Do you consider yourself a violent person? No, sir. 
Are you prone to violence, or do you use it as a last resort? Look, all I do is defend myself, nothing more. But do I start trouble? Never. 
What is your opinion about who is to blame here, those who sell drugs, or the people who use drugs and create a demand for them? What is the relationship between production, sale and consumption? If there was no consumption, there would be no sales. It is true that consumption, day after day, becomes bigger and bigger. So it sells and sells. 
The two times you escaped, it is worth mentioning, there was no violence. With me, it did not come to that. In other situations, what's been seen, things occur differently, but here, we did not use any violence.

I have no issue with interviewing men or women whom we deem evil, as long as there is some purpose or value to society in doing it. But it must never be done to allow them to aggrandise or as a pedestal to gain sympathy and further their lore. Frankly, I did not have any problem with Mr. Penn talking with Hugo Chavez or the Castro brothers; whether you like them or not, they are the elected leaders of their respective countries. While we might disagree with their worldview and governing styles, I do not see them as evil, even if our government chooses to vilify them. This is the justification Mr. Penn seems to give us for this interview. But in this case I simply do not agree because it is not the same thing.

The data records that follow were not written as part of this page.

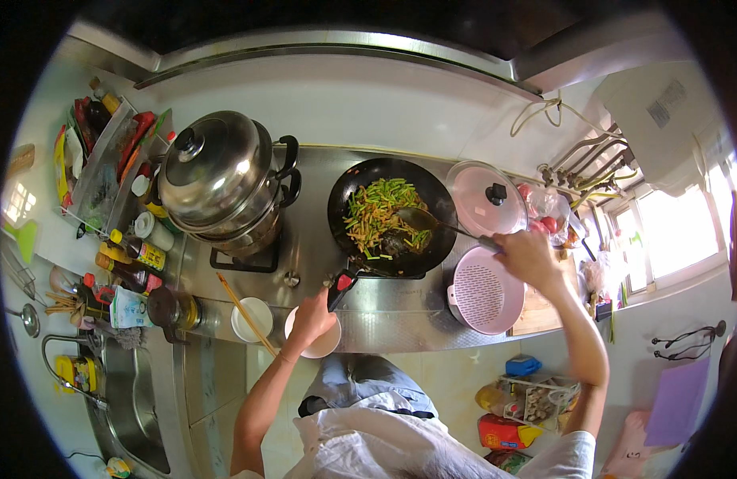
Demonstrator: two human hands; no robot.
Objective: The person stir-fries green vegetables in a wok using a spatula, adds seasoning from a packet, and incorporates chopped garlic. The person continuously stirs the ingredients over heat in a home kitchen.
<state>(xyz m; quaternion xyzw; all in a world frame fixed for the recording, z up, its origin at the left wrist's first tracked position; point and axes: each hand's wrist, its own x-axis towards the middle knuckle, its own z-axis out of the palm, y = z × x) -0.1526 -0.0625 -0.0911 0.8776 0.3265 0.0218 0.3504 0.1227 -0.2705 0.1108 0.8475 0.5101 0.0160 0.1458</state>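
Observation:
A black wok (pixel 338 209) stands over the right burner of the steel stove. Chopped green stalks (pixel 380 200), mixed with browned shreds, lie in it. My left hand (pixel 313 320) is at the wok's black-and-red handle (pixel 342 288), with the fingers closed around its near end. A long-handled metal ladle (pixel 417 219) is gripped by my right hand (pixel 529 260); its bowl rests among the food. Below my left hand, partly covered by it, is a white bowl (pixel 326 344). A second white bowl (pixel 248 320) sits to the left with wooden chopsticks (pixel 239 305) across it.
A lidded steel steamer pot (pixel 215 173) occupies the left burner. Right of the wok are a glass lid (pixel 479 194), a pink colander (pixel 479 290) and a wooden cutting board (pixel 539 311). Bottles (pixel 144 251) crowd the left side, above the steel sink (pixel 135 395).

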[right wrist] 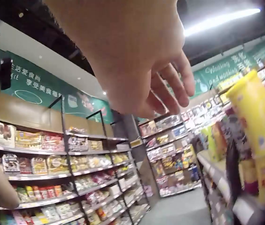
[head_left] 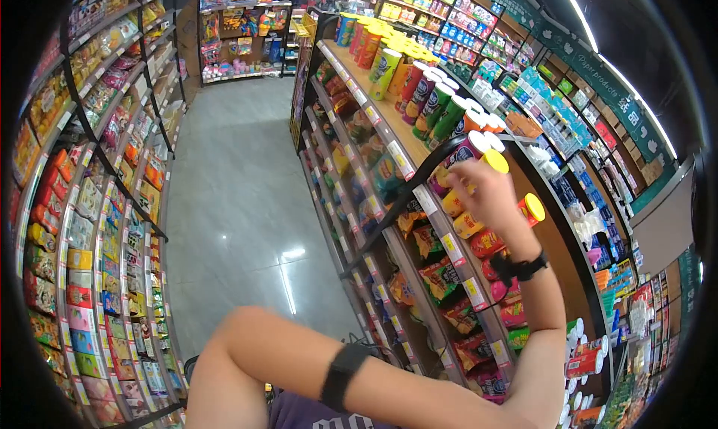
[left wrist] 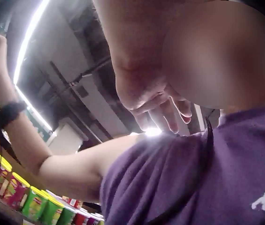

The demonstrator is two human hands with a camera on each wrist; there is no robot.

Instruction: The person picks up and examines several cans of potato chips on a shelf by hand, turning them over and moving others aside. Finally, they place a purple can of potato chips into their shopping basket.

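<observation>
Your right hand (head_left: 490, 193) is up at the tan top shelf (head_left: 374, 111), fingers loosely apart and closed on nothing. The tall yellow cylindrical cardboard crisp can (right wrist: 252, 117) stands on end just beyond the fingertips, long axis running up and down, so its side wall is what meets the fingers. This is much the nearer hand, since your left hand (left wrist: 163, 110) hangs slack and empty against your purple shirt (left wrist: 193, 178); the can is bright yellow with small print, packed close among other upright cans in the row.
</observation>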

Also, there is nothing wrong in telling the story of a drug lord, like Narcos (the Netflix series about Pablo Escobar), but it must be done through our eyes, not through the voice and eyes of the criminal. The Narcos creators have gone to great lengths to be factual but also to never glorify Pablo or the blood soaked world he created. They have been careful not to demean the bravery of the people who stood up to him or insult the memories of all the people whose lives he destroyed. It is very clear to anyone watching that Pablo Escobar is not the hero or the victim but the monster that he was.

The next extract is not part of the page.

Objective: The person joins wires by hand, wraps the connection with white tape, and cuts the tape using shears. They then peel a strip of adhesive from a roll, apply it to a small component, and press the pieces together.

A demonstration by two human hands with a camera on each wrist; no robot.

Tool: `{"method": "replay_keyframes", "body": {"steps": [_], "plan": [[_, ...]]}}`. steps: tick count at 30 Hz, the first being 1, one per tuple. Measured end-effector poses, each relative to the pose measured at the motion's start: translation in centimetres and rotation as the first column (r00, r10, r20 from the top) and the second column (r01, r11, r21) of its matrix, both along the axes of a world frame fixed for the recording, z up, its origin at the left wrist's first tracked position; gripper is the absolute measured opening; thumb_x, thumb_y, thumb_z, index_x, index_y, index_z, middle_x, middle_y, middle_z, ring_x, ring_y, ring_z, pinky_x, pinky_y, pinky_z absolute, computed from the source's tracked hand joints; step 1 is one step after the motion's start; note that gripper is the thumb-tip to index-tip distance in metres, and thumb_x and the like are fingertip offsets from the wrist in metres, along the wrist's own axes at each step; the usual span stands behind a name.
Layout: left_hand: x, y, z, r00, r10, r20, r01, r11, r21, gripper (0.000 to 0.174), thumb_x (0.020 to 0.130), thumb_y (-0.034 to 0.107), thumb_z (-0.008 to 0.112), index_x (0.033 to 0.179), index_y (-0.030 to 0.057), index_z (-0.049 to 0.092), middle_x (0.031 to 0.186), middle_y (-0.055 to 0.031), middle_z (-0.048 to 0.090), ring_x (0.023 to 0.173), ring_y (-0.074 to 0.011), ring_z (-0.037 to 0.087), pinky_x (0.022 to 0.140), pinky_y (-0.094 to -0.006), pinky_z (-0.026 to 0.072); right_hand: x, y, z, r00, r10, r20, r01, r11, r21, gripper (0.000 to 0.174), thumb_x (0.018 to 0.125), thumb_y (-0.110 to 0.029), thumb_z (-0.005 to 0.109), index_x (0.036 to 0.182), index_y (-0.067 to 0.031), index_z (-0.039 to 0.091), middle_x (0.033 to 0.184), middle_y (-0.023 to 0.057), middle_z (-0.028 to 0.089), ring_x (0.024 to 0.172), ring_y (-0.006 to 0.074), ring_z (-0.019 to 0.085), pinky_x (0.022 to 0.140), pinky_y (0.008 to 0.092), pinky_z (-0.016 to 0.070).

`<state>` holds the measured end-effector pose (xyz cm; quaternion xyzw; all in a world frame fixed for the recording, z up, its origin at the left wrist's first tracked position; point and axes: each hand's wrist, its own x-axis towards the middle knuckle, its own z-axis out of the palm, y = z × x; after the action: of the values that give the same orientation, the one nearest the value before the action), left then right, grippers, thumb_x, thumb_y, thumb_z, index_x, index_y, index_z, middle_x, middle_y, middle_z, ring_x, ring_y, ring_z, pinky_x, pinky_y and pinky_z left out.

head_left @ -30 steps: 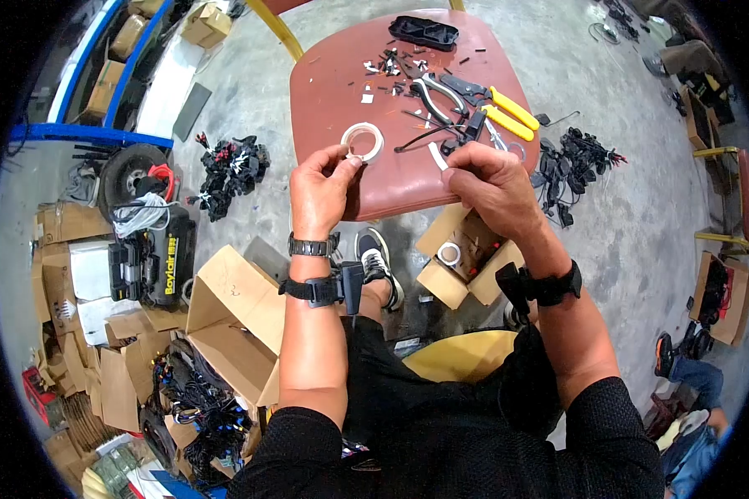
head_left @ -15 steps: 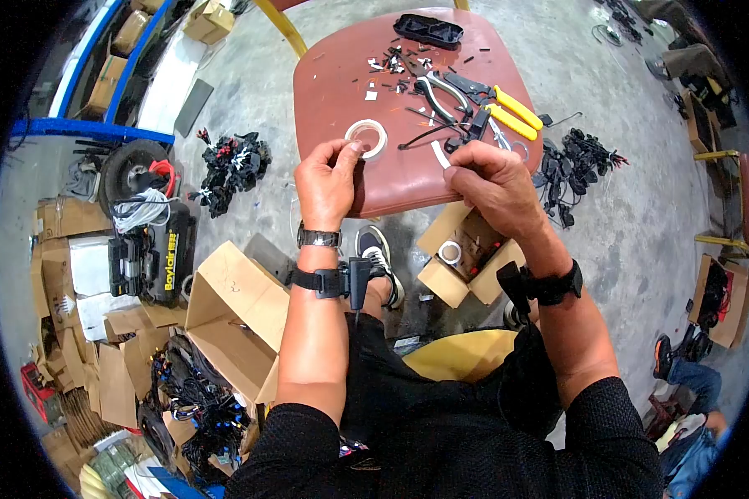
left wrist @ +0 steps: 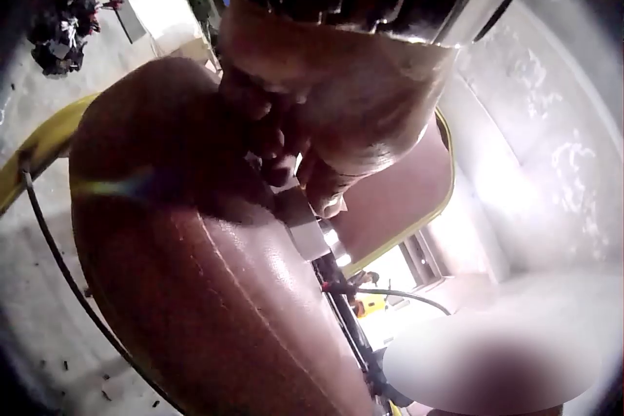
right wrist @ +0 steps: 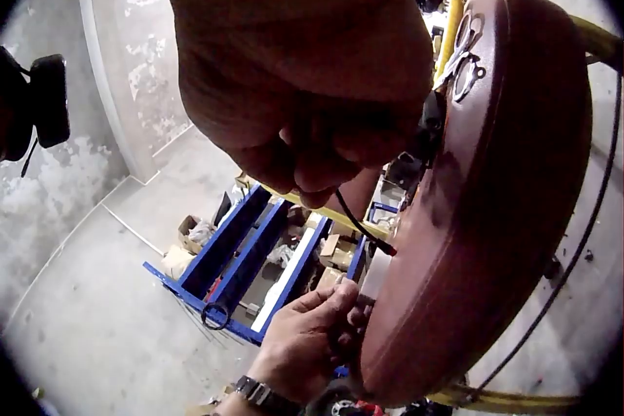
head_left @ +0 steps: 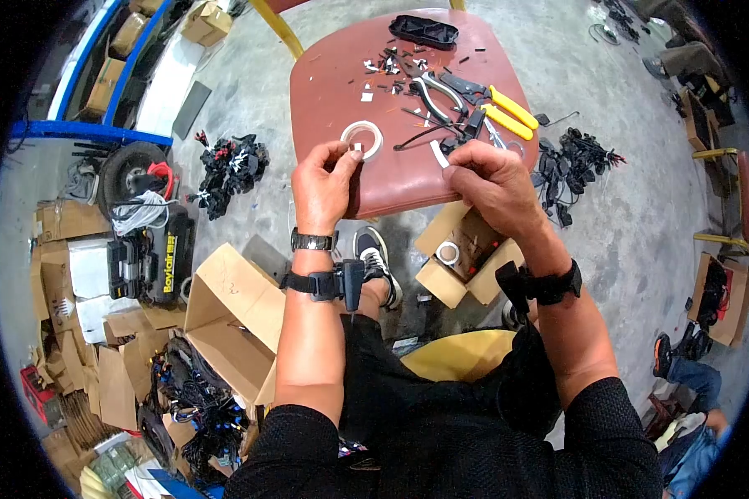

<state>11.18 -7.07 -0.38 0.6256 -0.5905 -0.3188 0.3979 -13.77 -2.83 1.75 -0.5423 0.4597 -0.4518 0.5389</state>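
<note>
Beside the front left edge of the red-brown chair seat [head_left: 324, 100], my left hand [head_left: 320, 187] pinches a roll of white tape [head_left: 378, 148] between thumb and fingers. A small white tab shows at the thumb tip. In the left wrist view the tape [left wrist: 308, 237] stands just past the fingertips. My right hand [head_left: 499, 183] pinches a short white strip [head_left: 438, 154], which points up and away over the seat's front edge. Close beyond that hand lie a black cable [head_left: 420, 137] with a black block, and small scissors [head_left: 516, 150].
Pliers [head_left: 441, 98], a yellow-handled tool [head_left: 508, 116], black and white scraps [head_left: 391, 65] and a black tray [head_left: 424, 32] lie on the seat. Below stands an open carton [head_left: 443, 281] with another tape roll inside. Heaps of black cabled parts [head_left: 229, 175] lie on the floor.
A white tab now shows at my left thumb tip, where the thumb lay over the roll's edge before. My right hand keeps its pinch on the strip and has hardly moved.
</note>
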Motion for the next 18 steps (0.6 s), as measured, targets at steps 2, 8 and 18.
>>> {"method": "replay_keyframes", "body": {"steps": [2, 8, 18], "plan": [[0.14, 0.09, 0.21, 1.000, -0.016, 0.015, 0.016, 1.000, 0.012, 0.020, 0.087, 0.011, 0.073, 0.100, -0.0038, 0.070, 0.087, -0.0070, 0.072, 0.077, -0.0100, 0.065, 0.067, -0.0255, 0.0525, -0.02, 0.00, 0.16, 1.000, -0.003, 0.000, 0.003, 1.000, 0.013, 0.007, 0.088, -0.005, 0.066, 0.084, 0.0004, 0.064, 0.069, -0.0047, 0.055, 0.064, 0.0027, 0.049, 0.054, 0.0220, 0.0404], [0.55, 0.24, -0.03, 0.999, -0.040, -0.019, 0.041, 0.998, 0.039, 0.023, 0.084, 0.011, 0.074, 0.103, -0.0018, 0.071, 0.080, -0.0062, 0.070, 0.072, -0.0113, 0.063, 0.067, -0.0279, 0.0521, -0.07, -0.09, 0.20, 1.000, -0.012, -0.016, 0.012, 1.000, -0.008, 0.008, 0.088, -0.006, 0.066, 0.084, 0.0007, 0.065, 0.069, -0.0045, 0.055, 0.064, 0.0030, 0.049, 0.054, 0.0223, 0.0406], [0.42, 0.57, 0.95, 0.989, -0.053, 0.134, 0.053, 0.999, 0.004, 0.029, 0.077, 0.008, 0.077, 0.104, -0.0008, 0.071, 0.077, -0.0073, 0.067, 0.069, -0.0143, 0.063, 0.065, -0.0292, 0.0512, 0.05, -0.13, 0.01, 1.000, -0.019, -0.011, 0.018, 1.000, -0.012, 0.008, 0.088, -0.005, 0.067, 0.084, 0.0003, 0.065, 0.070, -0.0048, 0.055, 0.064, 0.0028, 0.049, 0.054, 0.0218, 0.0398]]}}
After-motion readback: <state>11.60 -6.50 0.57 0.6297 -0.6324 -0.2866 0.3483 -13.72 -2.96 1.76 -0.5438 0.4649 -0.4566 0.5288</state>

El Chapo’s motives are personal financial gain and absolute power through fear and unchecked bloodlust. El Chapo does not simply kill rival cartel members or people involved the drug trade; he has mercilessly wiped out the families of politicians, policemen, journalists and all those who dared to oppose him.

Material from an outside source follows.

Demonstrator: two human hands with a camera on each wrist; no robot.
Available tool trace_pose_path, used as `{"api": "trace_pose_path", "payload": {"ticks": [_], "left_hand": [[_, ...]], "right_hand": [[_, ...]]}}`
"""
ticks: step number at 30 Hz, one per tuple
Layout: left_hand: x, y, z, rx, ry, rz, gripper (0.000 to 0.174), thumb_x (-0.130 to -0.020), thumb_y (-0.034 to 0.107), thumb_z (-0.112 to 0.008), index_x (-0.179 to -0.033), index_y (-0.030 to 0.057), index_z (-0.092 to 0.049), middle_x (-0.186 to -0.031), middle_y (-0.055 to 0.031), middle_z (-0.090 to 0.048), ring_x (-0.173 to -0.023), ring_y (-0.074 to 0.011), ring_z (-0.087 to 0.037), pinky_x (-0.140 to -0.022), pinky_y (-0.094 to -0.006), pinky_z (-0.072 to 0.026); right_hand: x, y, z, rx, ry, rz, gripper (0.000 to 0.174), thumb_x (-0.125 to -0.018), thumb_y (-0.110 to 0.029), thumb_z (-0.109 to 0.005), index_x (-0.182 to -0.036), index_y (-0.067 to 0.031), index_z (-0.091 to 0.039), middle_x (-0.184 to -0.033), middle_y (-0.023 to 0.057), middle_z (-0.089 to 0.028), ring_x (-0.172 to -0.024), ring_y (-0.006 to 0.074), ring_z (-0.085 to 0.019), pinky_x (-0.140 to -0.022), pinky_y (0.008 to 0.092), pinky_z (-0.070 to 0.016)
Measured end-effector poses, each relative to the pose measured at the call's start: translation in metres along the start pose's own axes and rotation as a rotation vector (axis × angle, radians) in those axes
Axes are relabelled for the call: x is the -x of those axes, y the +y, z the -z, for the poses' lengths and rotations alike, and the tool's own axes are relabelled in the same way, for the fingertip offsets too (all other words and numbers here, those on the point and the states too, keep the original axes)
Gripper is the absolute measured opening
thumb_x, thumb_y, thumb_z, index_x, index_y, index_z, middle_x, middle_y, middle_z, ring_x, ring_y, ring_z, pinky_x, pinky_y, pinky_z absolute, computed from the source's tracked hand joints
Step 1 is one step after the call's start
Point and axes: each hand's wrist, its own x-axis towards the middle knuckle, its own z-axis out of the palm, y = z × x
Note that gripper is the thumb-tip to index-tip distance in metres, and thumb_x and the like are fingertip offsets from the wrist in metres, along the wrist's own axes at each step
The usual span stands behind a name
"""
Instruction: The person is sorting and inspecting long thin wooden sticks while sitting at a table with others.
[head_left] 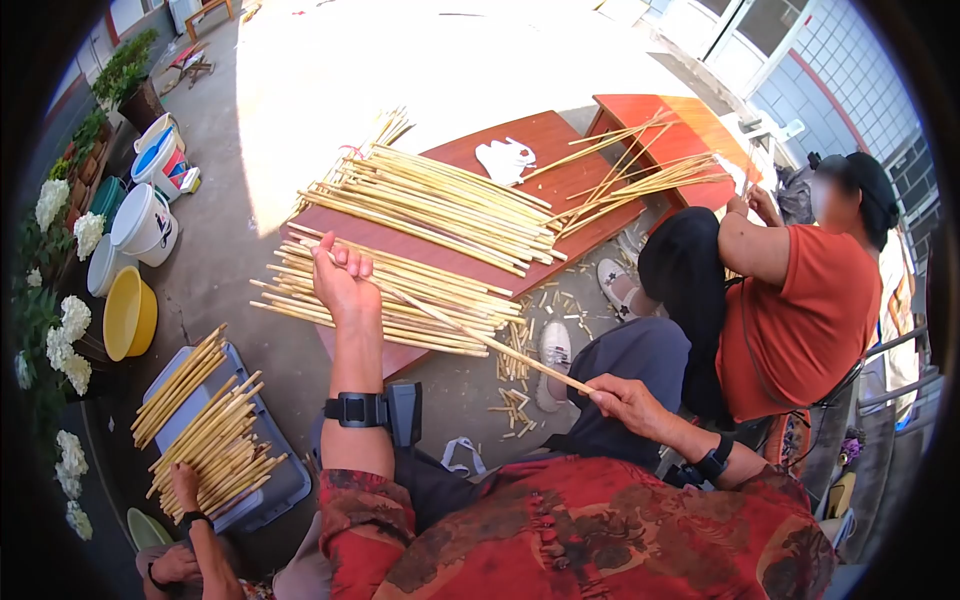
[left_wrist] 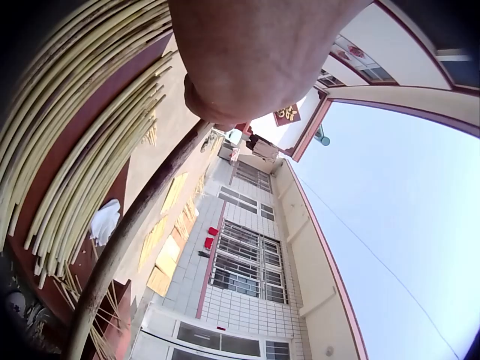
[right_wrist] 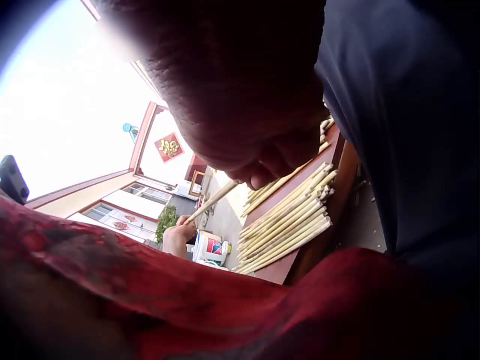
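One long pale stick (head_left: 480,338) slants between my two hands, above the near pile of sticks. My left hand (head_left: 345,280) grips its upper left end with curled fingers; in the left wrist view the same stick (left_wrist: 124,236) runs down from the hand (left_wrist: 244,64). My right hand (head_left: 635,408) pinches the lower right end between thumb and fingers. The right wrist view shows the stick (right_wrist: 214,201) leaving the dark underside of that hand (right_wrist: 247,112). Two piles of sticks (head_left: 440,210) lie on the reddish board (head_left: 415,170).
A white cloth or bag (head_left: 505,160) lies beyond the piles. Cut stubs (head_left: 515,410) litter the ground. At right sits a person in orange (head_left: 800,310) near a red table (head_left: 680,120). At lower left, another person's hand (head_left: 184,485) touches sticks on a grey-blue tray (head_left: 290,480). Buckets (head_left: 145,225) stand left.
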Motion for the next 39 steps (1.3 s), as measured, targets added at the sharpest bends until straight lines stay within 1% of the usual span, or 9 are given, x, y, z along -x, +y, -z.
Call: {"api": "trace_pose_path", "payload": {"ticks": [5, 7, 12, 16, 21, 27, 29, 33, 39], "left_hand": [[0.015, -0.014, 0.002, 0.058, -0.154, 0.104, 0.031, -0.094, 0.028, -0.028, -0.102, 0.0011, -0.042, -0.062, 0.0003, -0.034, -0.046, -0.0082, -0.028, -0.041, -0.0225, -0.0273], [0.022, -0.021, 0.002, 0.073, -0.258, 0.178, 0.03, -0.093, 0.028, -0.03, -0.102, 0.0008, -0.041, -0.062, 0.0, -0.034, -0.047, -0.0083, -0.028, -0.041, -0.0226, -0.027], [0.025, -0.018, 0.001, 0.051, -0.268, 0.187, 0.026, -0.092, 0.023, -0.035, -0.102, 0.0004, -0.041, -0.062, -0.0004, -0.034, -0.047, -0.0081, -0.028, -0.042, -0.022, -0.0266], [0.022, -0.013, 0.003, 0.07, -0.28, 0.133, 0.023, -0.092, 0.02, -0.037, -0.1, -0.0001, -0.042, -0.062, -0.0005, -0.035, -0.047, -0.008, -0.029, -0.042, -0.0221, -0.0277], [0.022, -0.018, 0.001, 0.036, -0.24, 0.133, 0.019, -0.09, 0.017, -0.042, -0.098, 0.0002, -0.043, -0.063, -0.0007, -0.037, -0.047, -0.0079, -0.032, -0.041, -0.0217, -0.0285], [0.01, -0.011, 0.005, -0.01, -0.153, 0.085, 0.019, -0.09, 0.02, -0.043, -0.091, 0.0007, -0.044, -0.063, -0.0001, -0.037, -0.045, -0.0066, -0.031, -0.037, -0.0214, -0.0269], [0.002, -0.003, 0.005, -0.048, -0.07, 0.005, 0.018, -0.09, 0.019, -0.043, -0.091, 0.001, -0.044, -0.062, -0.0002, -0.037, -0.045, -0.0068, -0.03, -0.036, -0.0215, -0.0268], [0.008, -0.012, 0.003, -0.093, -0.028, 0.039, 0.018, -0.09, 0.018, -0.043, -0.093, 0.0, -0.044, -0.061, 0.0, -0.036, -0.044, -0.0067, -0.03, -0.036, -0.0217, -0.0265], [0.016, -0.026, 0.0, -0.071, -0.06, 0.097, 0.03, -0.093, 0.024, -0.03, -0.102, -0.0008, -0.043, -0.065, -0.001, -0.037, -0.049, -0.0084, -0.032, -0.042, -0.0234, -0.0297]], "right_hand": [[-0.028, -0.017, -0.012, -0.216, -0.177, -0.142, 0.026, -0.091, -0.025, -0.04, -0.103, -0.006, -0.053, -0.06, -0.0028, -0.041, -0.052, 0.0021, -0.036, -0.045, 0.0169, -0.0316], [-0.049, -0.03, -0.024, -0.498, -0.331, -0.203, 0.029, -0.092, -0.028, -0.038, -0.103, -0.0053, -0.052, -0.058, -0.0023, -0.042, -0.046, 0.0018, -0.034, -0.039, 0.0162, -0.0282], [-0.106, -0.063, -0.055, -0.641, -0.421, -0.184, 0.032, -0.091, -0.029, -0.037, -0.103, -0.0023, -0.049, -0.06, -0.0002, -0.046, -0.043, 0.004, -0.037, -0.036, 0.0165, -0.0309], [-0.137, -0.085, -0.065, -0.619, -0.424, -0.133, 0.032, -0.091, -0.028, -0.036, -0.104, -0.0014, -0.049, -0.063, 0.0009, -0.047, -0.045, 0.0046, -0.038, -0.037, 0.0167, -0.0325], [-0.17, -0.098, -0.08, -0.636, -0.446, -0.069, 0.03, -0.091, -0.025, -0.036, -0.103, -0.0003, -0.048, -0.064, 0.0004, -0.045, -0.045, 0.005, -0.034, -0.037, 0.0182, -0.0279], [-0.155, -0.085, -0.074, -0.419, -0.425, -0.039, 0.03, -0.092, -0.031, -0.035, -0.102, -0.0072, -0.049, -0.06, -0.006, -0.034, -0.046, 0.0015, -0.026, -0.038, 0.0148, -0.0218], [-0.133, -0.075, -0.063, -0.363, -0.472, -0.069, 0.028, -0.092, -0.03, -0.035, -0.103, -0.0076, -0.049, -0.058, -0.0059, -0.034, -0.045, 0.0015, -0.026, -0.038, 0.0149, -0.0227], [-0.098, -0.045, -0.052, -0.395, -0.452, -0.111, 0.026, -0.092, -0.027, -0.034, -0.101, -0.0073, -0.049, -0.059, -0.0044, -0.035, -0.044, 0.0026, -0.028, -0.038, 0.0162, -0.0259], [-0.09, -0.037, -0.056, -0.186, -0.267, 0.054, 0.025, -0.092, -0.02, -0.033, -0.106, -0.0051, -0.047, -0.061, -0.0012, -0.04, -0.047, 0.0071, -0.038, -0.042, 0.0209, -0.0339]]}}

Unlike prison guards in America who got greedy and took a bribe to help some prisoner escape, the choice for the Mexican prison guard is either to take El Chapo’s money, or to watch your entire family being murdered in front of your eyes. Not much of a choice.

In the article El Chapo tries to paint himself as a simple and poor farm boy, one who was driven into the drug trade because the Mexican economy offered him no other life choices. By the same yardstick, if Mr. Penn had interviewed Adolf Hitler, right before the fall of Berlin, he too might have talked about his troubled and poor childhood. How the death of four of his five siblings at a very young age deeply affected him. Hitler might have discussed wanting to join the priesthood or say how his father tried to force him to join the customs bureau, when all he wanted was to be was an artist. He too might have convinced Mr. Penn that it was the world and circumstances that conspired to push him down a path that was not of his own choosing and making.

We humans have the ability to paint a sympathetic picture of even the devil (and that is a good thing), but this is precisely why we must not with people like Hitler and El Chapo. Most times I believe it is worth reserving judgement about a person, or at the very least hearing their side of their story and justifications for their actions, but there are a few times when the matter is black and white. There is no moral ambivalence with Hitler, nor is there any justification for his actions. People like El Chapo must never be given the opportunity to gain our sympathy to try and somehow justify their madness and cold blooded murder

Sometimes men are simply monsters and there is no benefit to society in trying to understand them or their motivations. In fact, it is better not to try. In these instances, as a society, we have to draw a line. Mr. Penn and Rolling Stone magazine just crossed that line.